Total so far: 98 bits.

Now consider the third option: a mixture of 16 independently-chosen letters, numbers and symbols. Assume most ASCII characters are available (lets eliminate single quote, backslash and $ which cause problems for some web apps) and we have

lg2(92^16) ~= 104.4 bits, which wins.

reply

caf | karma 12991 | avg karma 2.9 · | 2013-10-16 06:50:45+00:00

You have completely missed the point of the comic, which is that if you choose 4 common English words at random, the entropy is surprisingly high. It isn't based on "human readable strings" at all.

For example, my /usr/share/dict/american-english contains just shy of 100,000 words. A random word chosen from that set has 16.6 bits of entropy, and four randomly chosen words has over 66 bits of entropy. If anything, XKCD's comic is understating the entropy involved.

reply

gabemart | karma 5015 | avg karma 7.16 · | 2015-11-17 16:46:26+00:00

The entropy count for each word represents picking one word at random from 2^11 choices of words. It doesn't have anything to do with the characters.

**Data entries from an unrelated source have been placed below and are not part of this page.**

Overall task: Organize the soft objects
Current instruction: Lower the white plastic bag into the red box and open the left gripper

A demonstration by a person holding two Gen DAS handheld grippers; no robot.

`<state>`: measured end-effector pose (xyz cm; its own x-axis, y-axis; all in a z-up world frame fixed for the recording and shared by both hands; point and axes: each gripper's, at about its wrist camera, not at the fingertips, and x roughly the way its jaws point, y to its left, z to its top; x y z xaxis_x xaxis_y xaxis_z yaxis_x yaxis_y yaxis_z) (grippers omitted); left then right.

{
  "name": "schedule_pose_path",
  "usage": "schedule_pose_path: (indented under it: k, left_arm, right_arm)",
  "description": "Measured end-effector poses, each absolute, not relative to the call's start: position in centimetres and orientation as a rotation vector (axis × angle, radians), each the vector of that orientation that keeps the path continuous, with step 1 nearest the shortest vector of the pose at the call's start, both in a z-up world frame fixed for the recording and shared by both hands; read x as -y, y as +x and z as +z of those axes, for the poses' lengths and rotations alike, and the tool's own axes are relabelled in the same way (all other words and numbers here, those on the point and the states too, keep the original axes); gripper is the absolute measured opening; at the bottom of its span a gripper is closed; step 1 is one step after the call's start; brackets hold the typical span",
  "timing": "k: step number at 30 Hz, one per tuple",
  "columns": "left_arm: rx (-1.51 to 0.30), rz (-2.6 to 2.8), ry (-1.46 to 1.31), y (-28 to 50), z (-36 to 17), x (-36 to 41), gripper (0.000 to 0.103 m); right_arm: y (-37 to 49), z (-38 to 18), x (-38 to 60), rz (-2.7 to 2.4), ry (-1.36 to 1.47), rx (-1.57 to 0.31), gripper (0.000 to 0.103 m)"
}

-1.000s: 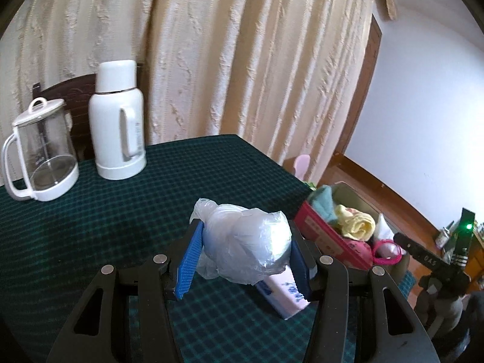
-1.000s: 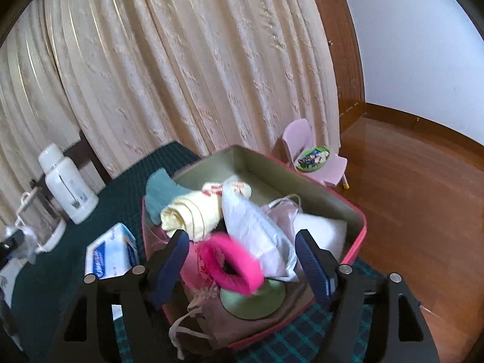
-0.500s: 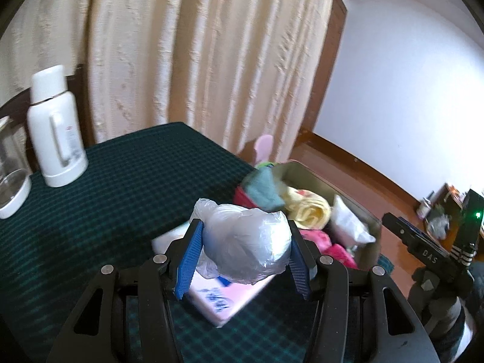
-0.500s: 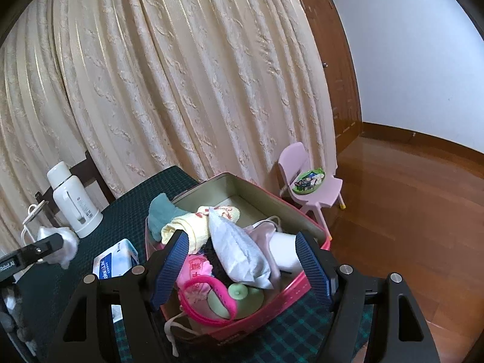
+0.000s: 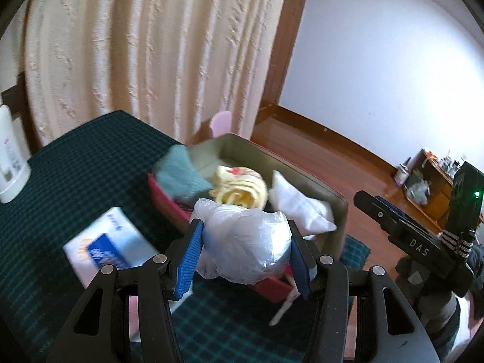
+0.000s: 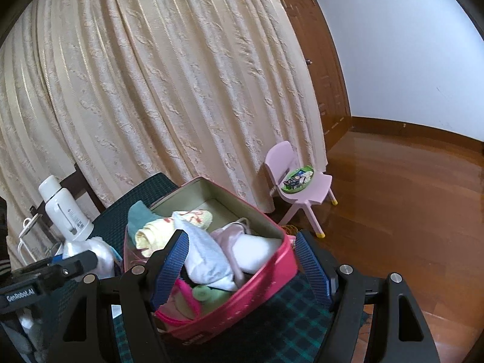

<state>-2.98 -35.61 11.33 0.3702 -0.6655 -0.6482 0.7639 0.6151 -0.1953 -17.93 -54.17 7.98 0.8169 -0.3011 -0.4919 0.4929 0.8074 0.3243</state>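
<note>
My left gripper [image 5: 243, 257] is shut on a knotted clear plastic bag [image 5: 242, 242] and holds it above the near edge of a red box [image 5: 169, 199]. The box holds a teal cloth [image 5: 178, 175], a rolled yellow towel [image 5: 239, 187] and a white pouch [image 5: 299, 208]. In the right wrist view the red box [image 6: 260, 278] lies between the fingers of my open, empty right gripper [image 6: 242, 266]. The left gripper with the bag [image 6: 93, 251] shows at the left there.
The box stands at the corner of a table with a dark green checked cloth [image 5: 75, 175]. A blue and white tissue pack [image 5: 106, 242] lies left of the box. A white thermos [image 6: 63, 208] stands behind. A pink child's chair [image 6: 299, 184] is on the wooden floor.
My left gripper has carried the bag rightward across the table to the red box. My right gripper has pulled back and risen, so the box now looks smaller and lower.
</note>
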Motion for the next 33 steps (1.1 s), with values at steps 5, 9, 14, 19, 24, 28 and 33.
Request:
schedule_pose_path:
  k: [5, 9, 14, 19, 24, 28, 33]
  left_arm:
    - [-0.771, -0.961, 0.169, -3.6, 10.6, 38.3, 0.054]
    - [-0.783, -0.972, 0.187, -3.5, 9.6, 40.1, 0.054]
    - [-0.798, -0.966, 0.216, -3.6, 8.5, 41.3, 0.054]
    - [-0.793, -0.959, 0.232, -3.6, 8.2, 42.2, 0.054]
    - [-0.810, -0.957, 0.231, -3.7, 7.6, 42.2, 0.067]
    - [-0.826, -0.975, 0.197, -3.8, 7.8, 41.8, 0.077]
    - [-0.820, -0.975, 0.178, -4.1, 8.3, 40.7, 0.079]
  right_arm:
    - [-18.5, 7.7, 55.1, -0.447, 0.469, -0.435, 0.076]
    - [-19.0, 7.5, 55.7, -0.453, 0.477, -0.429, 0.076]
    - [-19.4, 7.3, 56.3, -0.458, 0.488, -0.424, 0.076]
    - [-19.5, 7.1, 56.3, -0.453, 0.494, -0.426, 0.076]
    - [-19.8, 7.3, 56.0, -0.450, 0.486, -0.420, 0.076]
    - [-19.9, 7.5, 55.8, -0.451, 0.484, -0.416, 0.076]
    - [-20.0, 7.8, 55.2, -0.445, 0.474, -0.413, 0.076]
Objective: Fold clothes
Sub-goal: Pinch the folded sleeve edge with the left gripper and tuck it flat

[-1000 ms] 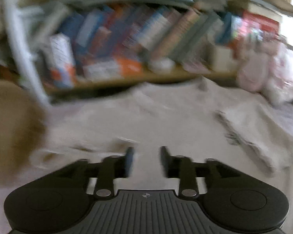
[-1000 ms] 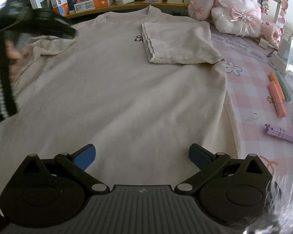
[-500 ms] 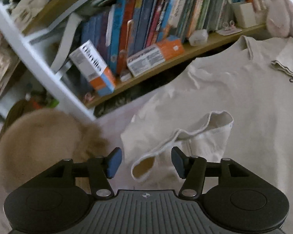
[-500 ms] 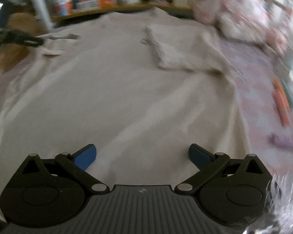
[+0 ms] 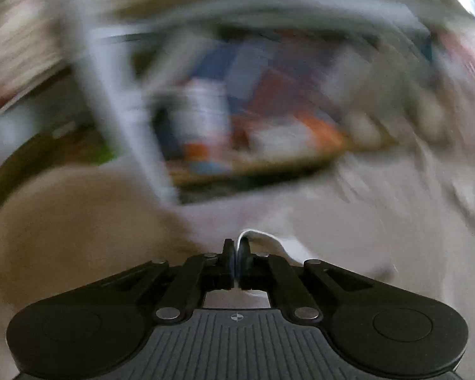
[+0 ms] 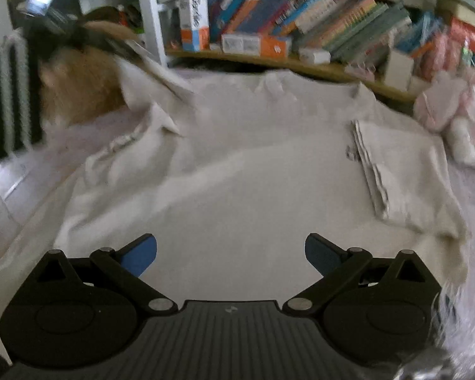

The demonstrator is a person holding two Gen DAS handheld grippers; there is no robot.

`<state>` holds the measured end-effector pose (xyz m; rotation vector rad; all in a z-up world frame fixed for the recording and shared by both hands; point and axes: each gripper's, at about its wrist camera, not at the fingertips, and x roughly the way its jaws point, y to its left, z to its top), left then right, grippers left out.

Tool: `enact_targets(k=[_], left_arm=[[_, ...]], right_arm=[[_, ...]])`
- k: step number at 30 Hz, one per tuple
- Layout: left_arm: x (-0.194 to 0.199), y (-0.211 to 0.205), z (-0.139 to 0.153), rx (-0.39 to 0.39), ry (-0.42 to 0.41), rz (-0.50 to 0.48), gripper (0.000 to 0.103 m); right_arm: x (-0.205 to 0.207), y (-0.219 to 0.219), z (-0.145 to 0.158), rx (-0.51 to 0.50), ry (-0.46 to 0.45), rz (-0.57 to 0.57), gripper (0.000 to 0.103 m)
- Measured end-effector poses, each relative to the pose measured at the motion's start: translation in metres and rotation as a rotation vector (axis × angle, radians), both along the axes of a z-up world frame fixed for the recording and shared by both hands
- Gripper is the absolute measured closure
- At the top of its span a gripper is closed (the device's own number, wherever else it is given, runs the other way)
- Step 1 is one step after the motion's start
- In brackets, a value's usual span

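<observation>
Bookshelves point(image 6: 300, 22) back a cream T-shirt point(image 6: 237, 174); the left gripper point(image 5: 236, 250) pinches its sleeve edge point(image 5: 256, 237), while the right gripper point(image 6: 231, 253) hovers wide open above the shirt's body.

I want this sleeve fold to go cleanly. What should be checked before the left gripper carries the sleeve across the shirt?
1. Left gripper grip: ok. Its jaws have just closed, with the pale sleeve hem pinched between them.
2. How much cloth is caught: cannot tell; the left wrist view is blurred.
3. Right gripper free: ok. Jaws wide open above the t-shirt, holding nothing.
4. Other sleeve: ok, already folded onto the shirt body.
5. Landing area on the shirt body: ok, nothing lies on it, though some wrinkles show.
6. Brown furry thing beside the lifted sleeve: cannot tell whether it touches the cloth.
</observation>
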<state>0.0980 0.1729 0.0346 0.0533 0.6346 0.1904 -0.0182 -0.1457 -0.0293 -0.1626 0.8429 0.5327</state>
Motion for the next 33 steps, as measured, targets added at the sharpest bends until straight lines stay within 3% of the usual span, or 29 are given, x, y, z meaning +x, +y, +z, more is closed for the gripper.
enact_targets(k=[3,4,6,8,9,15,21,27,33], left_arm=[[-0.001,0.079,-0.001,-0.132,0.023,0.277,0.081],[0.000,0.095,-0.004,-0.165,0.061,0.319,0.068],[-0.006,0.115,-0.007,-0.245,0.077,0.324,0.061],[-0.019,0.120,-0.009,-0.279,0.040,0.315,0.045],[-0.025,0.119,-0.011,-0.285,0.027,0.312,0.043],[-0.033,0.104,-0.044,-0.376,0.120,0.239,0.043],[-0.029,0.079,-0.078,-0.313,0.189,0.231,0.043],[-0.022,0.088,-0.097,-0.372,0.154,0.308,0.044],[-0.018,0.075,-0.099,-0.467,0.103,0.304,0.046]], right_arm=[[-0.006,-0.004,-0.011,-0.015,0.078,-0.062,0.002],[-0.007,-0.005,-0.013,-0.015,0.094,-0.074,0.002],[-0.013,-0.007,-0.015,-0.022,0.108,-0.091,0.002],[-0.017,-0.007,-0.016,-0.028,0.112,-0.103,0.002],[-0.017,-0.007,-0.016,-0.029,0.115,-0.108,0.002],[-0.021,-0.001,-0.012,-0.038,0.104,-0.106,0.002],[-0.026,0.000,-0.009,-0.045,0.097,-0.112,0.002],[-0.031,-0.005,-0.008,-0.062,0.107,-0.147,0.002],[-0.035,-0.006,-0.009,-0.074,0.116,-0.160,0.002]])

quinnchr | karma 375 | avg karma 2.04 · | 2013-10-16 07:57:41+00:00

Except when people create phrases like that they aren't choosing random words from a dictionary, they're most likely choosing words from their own vocabulary which will be significantly less than 100k words. Additionally the distribution is not uniform, reducing entropy even further.

epistasis | karma 21809 | avg karma 4.14 · | 2011-08-15 08:02:30+00:00

Your method is vastly different from Randall's method, each word there gets 11 bits of entropy because it's randomly chosen.

In properly formed English sentences, each character only has about 1 to 1.5 bits of entropy, and I'm not certain that taking the first letters of words in a sentence would have much higher per-character entropy than that, as the first letters of words are not very randomly distributed.

reply

dan-robertson | karma 9079 | avg karma 3.06 · | 2021-11-16 17:20:13

English has about 1 bit per character of entropy so if you type a normal expression it is going to give you ~60 bits of entropy. Random words will give you something like 2-3 bits per character so ~120-180 bits for a 60 character string. Random alphanumeric strings have about 5.95 bits of entropy so you get 178 bits from 30 of them.

So your comparison is somewhat right but only with an annoying definition of haiku and dictionary of words. However, a less good scheme should still be fine

reply

nzp | karma 607 | avg karma 1.64 · | 2016-09-10 13:15:43

Those 3000 words are not random in natural language. If they were your calculation would be correct, but they aren't so the actual entropy of the system is likely nowhere near 138 bits. In other words, song title or not, if the sentence was an actual sentence the entropy is much lower. To get maximum entropy out of sets of words you have to use something equivalent to Diceware.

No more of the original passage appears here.